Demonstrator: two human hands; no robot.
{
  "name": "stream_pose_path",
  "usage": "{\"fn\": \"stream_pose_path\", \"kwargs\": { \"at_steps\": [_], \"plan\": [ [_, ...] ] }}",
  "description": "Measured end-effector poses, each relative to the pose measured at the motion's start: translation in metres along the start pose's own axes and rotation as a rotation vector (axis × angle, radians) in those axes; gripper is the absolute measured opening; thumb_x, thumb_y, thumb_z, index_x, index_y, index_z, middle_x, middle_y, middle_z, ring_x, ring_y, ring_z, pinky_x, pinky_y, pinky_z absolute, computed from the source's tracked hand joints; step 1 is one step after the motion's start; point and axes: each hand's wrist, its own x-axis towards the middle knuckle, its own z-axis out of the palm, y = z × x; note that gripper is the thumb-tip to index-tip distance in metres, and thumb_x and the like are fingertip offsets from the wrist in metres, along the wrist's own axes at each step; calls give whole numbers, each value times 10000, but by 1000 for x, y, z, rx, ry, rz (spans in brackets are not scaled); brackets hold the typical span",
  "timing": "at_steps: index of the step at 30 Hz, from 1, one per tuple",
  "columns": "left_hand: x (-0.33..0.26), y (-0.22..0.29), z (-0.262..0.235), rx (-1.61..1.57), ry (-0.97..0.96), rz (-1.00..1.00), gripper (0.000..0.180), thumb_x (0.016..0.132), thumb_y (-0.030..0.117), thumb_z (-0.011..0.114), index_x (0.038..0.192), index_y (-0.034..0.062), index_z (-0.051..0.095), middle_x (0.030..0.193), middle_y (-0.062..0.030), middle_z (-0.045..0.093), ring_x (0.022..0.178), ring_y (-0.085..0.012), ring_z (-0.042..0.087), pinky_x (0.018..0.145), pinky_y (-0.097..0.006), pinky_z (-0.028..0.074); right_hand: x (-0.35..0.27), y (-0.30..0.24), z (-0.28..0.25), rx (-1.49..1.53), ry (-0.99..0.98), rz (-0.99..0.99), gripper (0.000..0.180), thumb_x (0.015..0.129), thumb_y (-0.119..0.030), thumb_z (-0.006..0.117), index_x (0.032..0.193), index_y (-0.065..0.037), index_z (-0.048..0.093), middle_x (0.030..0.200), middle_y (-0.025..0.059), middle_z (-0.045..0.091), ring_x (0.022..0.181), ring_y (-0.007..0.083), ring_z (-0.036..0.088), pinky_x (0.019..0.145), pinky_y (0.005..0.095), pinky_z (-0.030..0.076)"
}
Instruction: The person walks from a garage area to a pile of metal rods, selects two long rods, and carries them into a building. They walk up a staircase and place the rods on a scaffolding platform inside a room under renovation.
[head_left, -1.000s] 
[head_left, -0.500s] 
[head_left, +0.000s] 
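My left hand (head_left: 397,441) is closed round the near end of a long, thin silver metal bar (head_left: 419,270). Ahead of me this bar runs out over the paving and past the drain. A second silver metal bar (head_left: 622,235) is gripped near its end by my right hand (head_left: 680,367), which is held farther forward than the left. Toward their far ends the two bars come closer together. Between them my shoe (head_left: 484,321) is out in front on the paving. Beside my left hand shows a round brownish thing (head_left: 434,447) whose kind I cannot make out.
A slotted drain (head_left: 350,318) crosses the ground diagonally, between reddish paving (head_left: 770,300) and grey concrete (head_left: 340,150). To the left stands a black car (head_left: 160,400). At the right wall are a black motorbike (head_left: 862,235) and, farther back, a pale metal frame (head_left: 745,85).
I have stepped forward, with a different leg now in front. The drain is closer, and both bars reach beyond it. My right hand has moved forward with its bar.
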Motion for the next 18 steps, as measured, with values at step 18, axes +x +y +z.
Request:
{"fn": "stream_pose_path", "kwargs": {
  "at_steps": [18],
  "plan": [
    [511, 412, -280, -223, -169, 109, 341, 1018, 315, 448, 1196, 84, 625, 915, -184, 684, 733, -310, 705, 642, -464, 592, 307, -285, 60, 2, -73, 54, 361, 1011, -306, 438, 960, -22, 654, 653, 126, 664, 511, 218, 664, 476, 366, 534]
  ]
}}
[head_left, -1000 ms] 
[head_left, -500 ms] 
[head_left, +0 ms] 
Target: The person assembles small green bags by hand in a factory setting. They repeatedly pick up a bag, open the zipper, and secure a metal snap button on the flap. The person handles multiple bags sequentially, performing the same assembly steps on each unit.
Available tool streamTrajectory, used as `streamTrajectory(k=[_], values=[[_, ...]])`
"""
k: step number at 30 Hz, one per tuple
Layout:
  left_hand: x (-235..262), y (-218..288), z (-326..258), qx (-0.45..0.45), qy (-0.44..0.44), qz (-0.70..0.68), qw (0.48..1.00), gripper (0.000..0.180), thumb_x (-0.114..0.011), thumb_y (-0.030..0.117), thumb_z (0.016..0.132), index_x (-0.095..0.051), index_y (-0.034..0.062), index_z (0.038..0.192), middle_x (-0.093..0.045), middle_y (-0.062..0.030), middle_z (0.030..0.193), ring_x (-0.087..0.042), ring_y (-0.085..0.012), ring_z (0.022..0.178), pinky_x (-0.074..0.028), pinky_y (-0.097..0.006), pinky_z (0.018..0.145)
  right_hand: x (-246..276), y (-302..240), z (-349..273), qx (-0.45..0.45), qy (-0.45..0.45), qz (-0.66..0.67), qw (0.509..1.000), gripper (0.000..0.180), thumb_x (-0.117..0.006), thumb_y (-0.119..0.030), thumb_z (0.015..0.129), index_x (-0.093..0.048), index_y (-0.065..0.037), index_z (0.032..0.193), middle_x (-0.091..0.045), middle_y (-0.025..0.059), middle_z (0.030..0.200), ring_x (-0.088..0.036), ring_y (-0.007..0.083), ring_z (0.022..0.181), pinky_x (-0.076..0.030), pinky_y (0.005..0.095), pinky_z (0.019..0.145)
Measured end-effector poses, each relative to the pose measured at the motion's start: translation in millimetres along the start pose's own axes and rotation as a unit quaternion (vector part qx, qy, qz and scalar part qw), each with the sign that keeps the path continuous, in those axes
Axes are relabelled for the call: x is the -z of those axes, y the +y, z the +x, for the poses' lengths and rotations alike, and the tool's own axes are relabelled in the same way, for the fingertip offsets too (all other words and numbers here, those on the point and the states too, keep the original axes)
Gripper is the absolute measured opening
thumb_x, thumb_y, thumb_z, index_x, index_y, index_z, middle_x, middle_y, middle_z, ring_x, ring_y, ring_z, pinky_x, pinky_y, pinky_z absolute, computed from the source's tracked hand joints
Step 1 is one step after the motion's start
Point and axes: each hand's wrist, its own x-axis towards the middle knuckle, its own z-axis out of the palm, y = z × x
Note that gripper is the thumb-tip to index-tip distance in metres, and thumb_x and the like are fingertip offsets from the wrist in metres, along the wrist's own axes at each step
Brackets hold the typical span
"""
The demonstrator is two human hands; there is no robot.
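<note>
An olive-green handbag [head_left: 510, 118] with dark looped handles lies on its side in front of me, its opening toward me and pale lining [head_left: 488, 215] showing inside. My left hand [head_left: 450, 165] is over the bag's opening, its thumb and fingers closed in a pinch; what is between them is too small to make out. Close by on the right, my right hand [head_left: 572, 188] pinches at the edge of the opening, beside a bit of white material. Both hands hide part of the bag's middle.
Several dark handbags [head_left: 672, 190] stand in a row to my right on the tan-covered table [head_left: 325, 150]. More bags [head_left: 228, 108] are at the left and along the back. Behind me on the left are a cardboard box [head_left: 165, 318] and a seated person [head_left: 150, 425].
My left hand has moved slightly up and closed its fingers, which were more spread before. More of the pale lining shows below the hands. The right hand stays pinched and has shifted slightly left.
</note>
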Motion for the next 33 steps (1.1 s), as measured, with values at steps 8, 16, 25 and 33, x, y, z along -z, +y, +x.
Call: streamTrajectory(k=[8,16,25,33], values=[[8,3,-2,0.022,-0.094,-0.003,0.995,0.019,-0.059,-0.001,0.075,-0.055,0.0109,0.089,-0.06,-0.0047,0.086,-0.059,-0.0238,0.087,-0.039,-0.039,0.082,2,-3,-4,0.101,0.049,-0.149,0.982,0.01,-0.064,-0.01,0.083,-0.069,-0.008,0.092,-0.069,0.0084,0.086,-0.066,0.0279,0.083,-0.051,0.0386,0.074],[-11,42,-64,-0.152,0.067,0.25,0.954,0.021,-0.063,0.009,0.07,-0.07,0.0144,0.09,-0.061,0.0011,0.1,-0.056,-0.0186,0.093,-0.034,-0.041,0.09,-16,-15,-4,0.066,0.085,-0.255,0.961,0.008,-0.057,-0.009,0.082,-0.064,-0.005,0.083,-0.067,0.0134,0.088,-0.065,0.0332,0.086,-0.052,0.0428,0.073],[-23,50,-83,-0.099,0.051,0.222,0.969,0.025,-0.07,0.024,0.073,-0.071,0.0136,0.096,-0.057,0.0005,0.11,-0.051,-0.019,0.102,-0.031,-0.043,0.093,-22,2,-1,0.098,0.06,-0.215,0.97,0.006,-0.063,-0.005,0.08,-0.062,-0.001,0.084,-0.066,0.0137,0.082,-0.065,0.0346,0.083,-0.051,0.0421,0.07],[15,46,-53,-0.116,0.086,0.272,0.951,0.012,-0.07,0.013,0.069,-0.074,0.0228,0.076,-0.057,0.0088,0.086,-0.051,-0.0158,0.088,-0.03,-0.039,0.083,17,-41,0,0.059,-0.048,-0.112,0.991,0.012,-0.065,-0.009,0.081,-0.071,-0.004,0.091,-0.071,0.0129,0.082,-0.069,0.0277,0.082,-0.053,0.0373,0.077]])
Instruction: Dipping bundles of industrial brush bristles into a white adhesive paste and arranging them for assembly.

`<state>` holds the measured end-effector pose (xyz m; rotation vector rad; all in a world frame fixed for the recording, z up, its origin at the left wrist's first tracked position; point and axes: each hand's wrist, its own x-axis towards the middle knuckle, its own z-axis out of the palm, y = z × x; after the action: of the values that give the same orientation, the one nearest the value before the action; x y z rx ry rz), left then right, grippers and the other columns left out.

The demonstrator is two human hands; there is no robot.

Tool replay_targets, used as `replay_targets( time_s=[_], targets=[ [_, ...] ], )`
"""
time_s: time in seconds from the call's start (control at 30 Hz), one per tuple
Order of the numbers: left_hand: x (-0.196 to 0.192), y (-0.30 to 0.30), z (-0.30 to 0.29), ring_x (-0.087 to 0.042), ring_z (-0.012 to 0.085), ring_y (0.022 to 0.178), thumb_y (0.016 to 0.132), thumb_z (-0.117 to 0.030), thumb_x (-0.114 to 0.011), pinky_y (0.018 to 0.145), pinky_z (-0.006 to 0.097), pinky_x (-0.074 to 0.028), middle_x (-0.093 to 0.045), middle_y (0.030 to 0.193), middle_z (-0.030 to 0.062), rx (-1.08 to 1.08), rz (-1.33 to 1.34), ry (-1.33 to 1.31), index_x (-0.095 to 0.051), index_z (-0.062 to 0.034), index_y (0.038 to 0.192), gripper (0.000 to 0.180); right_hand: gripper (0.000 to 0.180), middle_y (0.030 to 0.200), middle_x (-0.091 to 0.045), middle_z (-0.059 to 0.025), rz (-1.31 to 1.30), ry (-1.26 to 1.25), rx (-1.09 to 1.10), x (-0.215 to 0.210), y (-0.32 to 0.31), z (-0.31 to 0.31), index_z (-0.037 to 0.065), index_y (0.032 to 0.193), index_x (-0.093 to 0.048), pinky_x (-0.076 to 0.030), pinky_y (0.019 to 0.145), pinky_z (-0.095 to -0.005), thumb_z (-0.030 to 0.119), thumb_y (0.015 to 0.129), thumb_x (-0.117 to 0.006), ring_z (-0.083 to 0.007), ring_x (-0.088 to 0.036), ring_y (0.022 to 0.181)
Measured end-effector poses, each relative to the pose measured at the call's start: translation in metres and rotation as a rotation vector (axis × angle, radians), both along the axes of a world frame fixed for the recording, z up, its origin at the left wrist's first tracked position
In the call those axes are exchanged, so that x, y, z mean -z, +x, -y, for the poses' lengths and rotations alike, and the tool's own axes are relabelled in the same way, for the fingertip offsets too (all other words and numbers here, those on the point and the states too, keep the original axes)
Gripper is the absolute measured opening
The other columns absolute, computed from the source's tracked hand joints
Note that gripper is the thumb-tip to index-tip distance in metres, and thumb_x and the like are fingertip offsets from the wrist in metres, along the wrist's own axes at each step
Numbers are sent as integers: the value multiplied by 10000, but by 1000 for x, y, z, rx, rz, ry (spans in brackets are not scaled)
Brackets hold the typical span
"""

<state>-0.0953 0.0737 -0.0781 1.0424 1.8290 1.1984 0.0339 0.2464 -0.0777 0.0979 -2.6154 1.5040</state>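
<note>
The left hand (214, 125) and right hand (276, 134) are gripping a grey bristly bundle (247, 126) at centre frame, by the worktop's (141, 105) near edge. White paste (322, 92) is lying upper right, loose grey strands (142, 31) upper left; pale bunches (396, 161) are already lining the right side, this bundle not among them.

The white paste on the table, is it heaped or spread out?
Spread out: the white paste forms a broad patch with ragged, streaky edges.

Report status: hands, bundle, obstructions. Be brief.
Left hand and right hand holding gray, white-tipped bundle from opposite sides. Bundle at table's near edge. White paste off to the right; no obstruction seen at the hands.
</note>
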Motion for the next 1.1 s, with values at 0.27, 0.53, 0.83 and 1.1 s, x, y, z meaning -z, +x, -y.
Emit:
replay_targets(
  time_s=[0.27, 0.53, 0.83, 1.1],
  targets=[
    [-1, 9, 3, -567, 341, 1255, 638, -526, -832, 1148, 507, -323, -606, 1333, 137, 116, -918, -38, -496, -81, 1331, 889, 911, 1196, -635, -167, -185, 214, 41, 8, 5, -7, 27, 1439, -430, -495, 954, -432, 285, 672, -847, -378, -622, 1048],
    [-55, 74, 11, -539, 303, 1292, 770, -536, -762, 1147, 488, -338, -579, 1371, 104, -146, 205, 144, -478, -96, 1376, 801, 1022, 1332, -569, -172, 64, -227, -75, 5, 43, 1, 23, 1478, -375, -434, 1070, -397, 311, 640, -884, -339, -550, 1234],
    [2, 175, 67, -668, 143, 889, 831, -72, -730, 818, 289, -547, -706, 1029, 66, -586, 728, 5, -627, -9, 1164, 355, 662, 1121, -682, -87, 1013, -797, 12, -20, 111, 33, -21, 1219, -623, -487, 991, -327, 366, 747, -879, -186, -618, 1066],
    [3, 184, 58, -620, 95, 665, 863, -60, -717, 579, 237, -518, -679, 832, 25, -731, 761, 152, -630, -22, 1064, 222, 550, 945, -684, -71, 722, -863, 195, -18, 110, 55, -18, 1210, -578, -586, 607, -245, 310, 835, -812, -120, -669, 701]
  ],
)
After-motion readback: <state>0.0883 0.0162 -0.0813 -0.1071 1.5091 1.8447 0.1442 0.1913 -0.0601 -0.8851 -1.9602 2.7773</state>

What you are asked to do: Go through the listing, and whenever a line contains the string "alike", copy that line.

Answer:
Axes are relabelled for the call: x is the -z of those axes, y the +y, z the +x, for the poses' lengths and rotations alike, and the tool's own axes are relabelled in the same way, for the fingertip offsets too (all other words and numbers here, those on the point and the states too, keep the original axes)
In the call those axes are exchanged, so that x, y, z mean -z, +x, -y, for the poses' lengths and rotations alike, and the tool's own axes are relabelled in the same way, for the fingertip offsets too (all other words and numbers here, those on the point and the states too, keep the original axes)

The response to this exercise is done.